In the fifth image “come with me” The colors are pastel, light, new. The technique is open and airy. The subject matter is back to adult (mother) and child but here there is a clear connection between them. The hand is inclusive and inviting. The adult is leading the way with love. There is a heart in the image. The first time symbolism is seen. The mother might be pregnant, full of possibilities….
The sixth image “being held” I find powerful and slightly intimidating. The masculine has entered, full of power and presence. He is holding up the feminine figure, she is limp and not resistant. Accepting his help. No one is looking at the viewer in this piece. As if they do their part unassumingly, innocently. To hold up and stay with the weaker parts is just what you do, it’s natural, authentic. Why has the masculine emerged at this point? What does it signify? I feel my brain recoil from the question. It challenges me. Perhaps there is a strong masculine presence inside of me, one that is capable, daring, and competent and I’m getting closer to discovering it.
The seventh image I call
“ immersion”. This image is the first in the series to have only one person in it. She appears to be floating in dark waters, her light face contrasting the darkness all around her. Her hair spread out around her face like a halo. Her arms are crossed in front of her chest, one hand is tenderly stroking her own face while the other is resting on her shoulder in a self hug. Her expression is concentrating, focused, totally immersed in cradling her sweet self. This image moves me deeply. The act of soothing has moved from other to self. She is in the darkness yet full of light. She radiates resilience.

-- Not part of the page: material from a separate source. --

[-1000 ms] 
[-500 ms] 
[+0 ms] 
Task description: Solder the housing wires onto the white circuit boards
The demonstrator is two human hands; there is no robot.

I started out longing to find my inner strength and be led by it. But I thought to do so I had to leave the pain of my inner child behind, to no longer be a victim, helpless, weak. Only to realize what I really long for is to be whole. To grow upward, I need to reach inward with compassion and tenderness and incorporate it all into one, Weak and strong, masculine and feminine, wounded child and healing older self. This is a journey toward the peace and joy of integration.